REQUIREMENT => Give only the number of lines in the listing below where the string "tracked" occurs.

DATA BELOW =>
════════
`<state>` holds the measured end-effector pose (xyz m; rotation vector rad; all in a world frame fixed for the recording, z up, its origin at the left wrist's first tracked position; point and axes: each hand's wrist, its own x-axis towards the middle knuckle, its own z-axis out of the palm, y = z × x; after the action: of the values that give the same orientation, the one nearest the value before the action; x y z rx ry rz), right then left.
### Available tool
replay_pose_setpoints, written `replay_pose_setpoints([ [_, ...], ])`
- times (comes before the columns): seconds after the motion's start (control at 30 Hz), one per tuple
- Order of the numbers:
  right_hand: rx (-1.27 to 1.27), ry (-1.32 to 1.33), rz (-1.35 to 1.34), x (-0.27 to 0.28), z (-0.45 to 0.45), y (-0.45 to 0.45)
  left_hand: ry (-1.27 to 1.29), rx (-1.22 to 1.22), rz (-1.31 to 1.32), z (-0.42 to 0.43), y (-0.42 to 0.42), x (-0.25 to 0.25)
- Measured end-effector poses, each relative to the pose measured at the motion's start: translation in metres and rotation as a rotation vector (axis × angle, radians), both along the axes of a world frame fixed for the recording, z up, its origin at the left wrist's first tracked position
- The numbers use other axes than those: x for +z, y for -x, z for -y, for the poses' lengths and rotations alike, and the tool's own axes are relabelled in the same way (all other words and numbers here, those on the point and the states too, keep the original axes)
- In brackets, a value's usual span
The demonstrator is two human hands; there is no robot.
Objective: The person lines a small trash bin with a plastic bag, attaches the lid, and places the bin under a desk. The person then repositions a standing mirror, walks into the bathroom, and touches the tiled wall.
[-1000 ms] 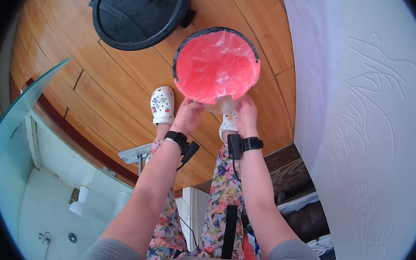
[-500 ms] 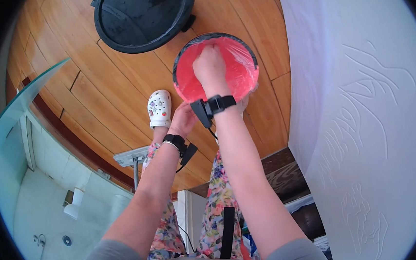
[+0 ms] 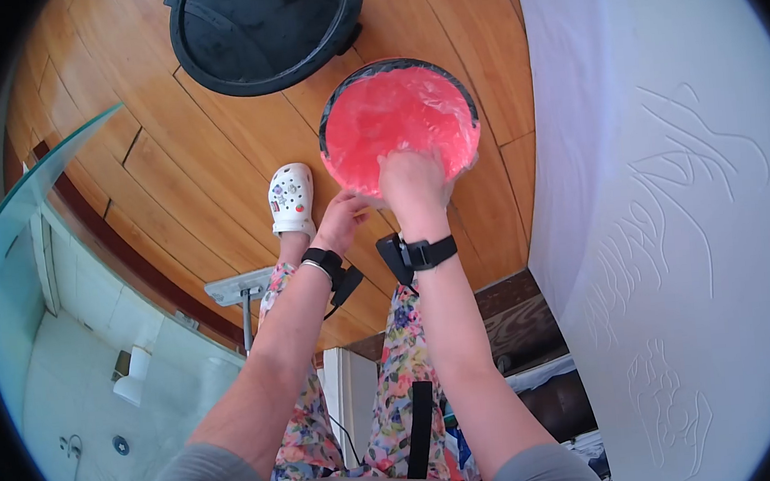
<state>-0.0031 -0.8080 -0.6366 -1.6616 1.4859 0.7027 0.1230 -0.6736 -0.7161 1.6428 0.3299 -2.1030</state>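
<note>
Red bin (image 3: 354, 134) is straight ahead of you over the wood floor (image 3: 494, 74), mouth up; can't tell if its base touches down. Clear liner (image 3: 446, 100) inside, lapping the dark rim (image 3: 324, 125). Your right hand (image 3: 415, 182) crosses the near edge, fingers dipped inside; tips hidden, can't tell if they're gripping liner. Your left hand (image 3: 340, 223) is at the near-left edge, fingers curled; can't tell if they've got hold. Black-lidded container (image 3: 267, 28) sits beyond, left. White clog (image 3: 291, 198) just left of your left hand.
</note>
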Motion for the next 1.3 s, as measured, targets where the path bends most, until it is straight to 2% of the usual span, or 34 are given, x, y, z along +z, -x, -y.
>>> replay_pose_setpoints([
  [0.07, -0.157, 0.542, 0.166, 0.002, -0.014, 0.004, 0.01, -0.005, -0.024, 0.001, 0.003, 0.0],
  [0.1, -0.164, 0.539, 0.166, 0.012, -0.017, 0.009, 0.025, -0.012, -0.051, 0.002, 0.004, 0.001],
  [0.17, -0.51, 0.618, 0.357, 0.034, -0.022, 0.026, 0.034, -0.036, -0.039, 0.005, 0.006, 0.004],
  [0.2, -0.514, 0.618, 0.354, 0.036, -0.028, 0.035, 0.045, -0.055, -0.03, 0.008, 0.009, 0.006],
  [0.27, -0.772, 0.878, 0.198, 0.028, -0.047, 0.05, 0.028, -0.066, -0.042, 0.018, 0.014, 0.014],
  [0.3, -0.775, 0.879, 0.195, 0.013, -0.062, 0.055, 0.013, -0.074, -0.051, 0.023, 0.017, 0.016],
  [0.37, -1.283, 0.492, 0.58, -0.012, -0.086, 0.06, 0.042, -0.094, -0.074, 0.028, 0.022, 0.012],
  [0.4, -1.267, 0.331, 0.656, -0.018, -0.092, 0.057, 0.068, -0.111, -0.098, 0.03, 0.024, 0.011],
  [0.43, -1.276, 0.329, 0.655, -0.026, -0.097, 0.052, 0.064, -0.119, -0.096, 0.031, 0.026, 0.01],
  [0.5, -1.037, 0.245, 0.694, -0.046, -0.108, 0.043, 0.097, 0.0, -0.219, 0.035, 0.031, 0.008],
  [0.63, -1.09, 0.182, 0.765, -0.071, -0.109, 0.031, 0.14, -0.047, -0.225, 0.039, 0.03, 0.001],
  [0.7, -1.547, 0.414, 0.745, -0.054, -0.101, 0.024, 0.205, -0.073, -0.226, 0.043, 0.028, 0.006],
  [0.73, -1.555, 0.415, 0.746, -0.053, -0.105, 0.026, 0.204, -0.081, -0.225, 0.045, 0.028, 0.008],
  [0.8, -1.462, 0.605, 0.483, -0.053, -0.119, 0.035, 0.135, -0.047, -0.205, 0.048, 0.028, 0.013],
  [0.83, -1.467, 0.607, 0.481, -0.052, -0.127, 0.041, 0.134, -0.053, -0.206, 0.049, 0.029, 0.015],
  [0.9, -0.966, 0.749, 0.025, -0.042, -0.133, 0.05, 0.121, -0.016, -0.237, 0.049, 0.031, 0.014],
  [0.93, -0.969, 0.748, 0.022, -0.041, -0.133, 0.05, 0.119, -0.02, -0.239, 0.047, 0.031, 0.01],
  [1.0, -0.867, 0.62, 0.239, -0.041, -0.134, 0.048, 0.089, 0.049, -0.373, 0.037, 0.028, -0.004],
  [1.03, -0.872, 0.618, 0.238, -0.043, -0.134, 0.044, 0.086, 0.044, -0.372, 0.03, 0.028, -0.01],
  [1.1, -0.785, 0.41, 0.526, -0.052, -0.128, 0.038, 0.071, 0.061, -0.178, 0.028, 0.031, -0.007],
  [1.23, -0.901, 0.414, 0.593, -0.088, -0.119, 0.03, 0.09, -0.015, -0.153, 0.038, 0.027, 0.001],
  [1.3, -1.04, 0.36, 0.477, -0.093, -0.108, 0.023, 0.109, -0.026, -0.192, 0.038, 0.023, -0.007],
])
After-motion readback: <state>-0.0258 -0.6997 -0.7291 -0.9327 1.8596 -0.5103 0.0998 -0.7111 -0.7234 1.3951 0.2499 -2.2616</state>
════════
COMPLETED TASK => 2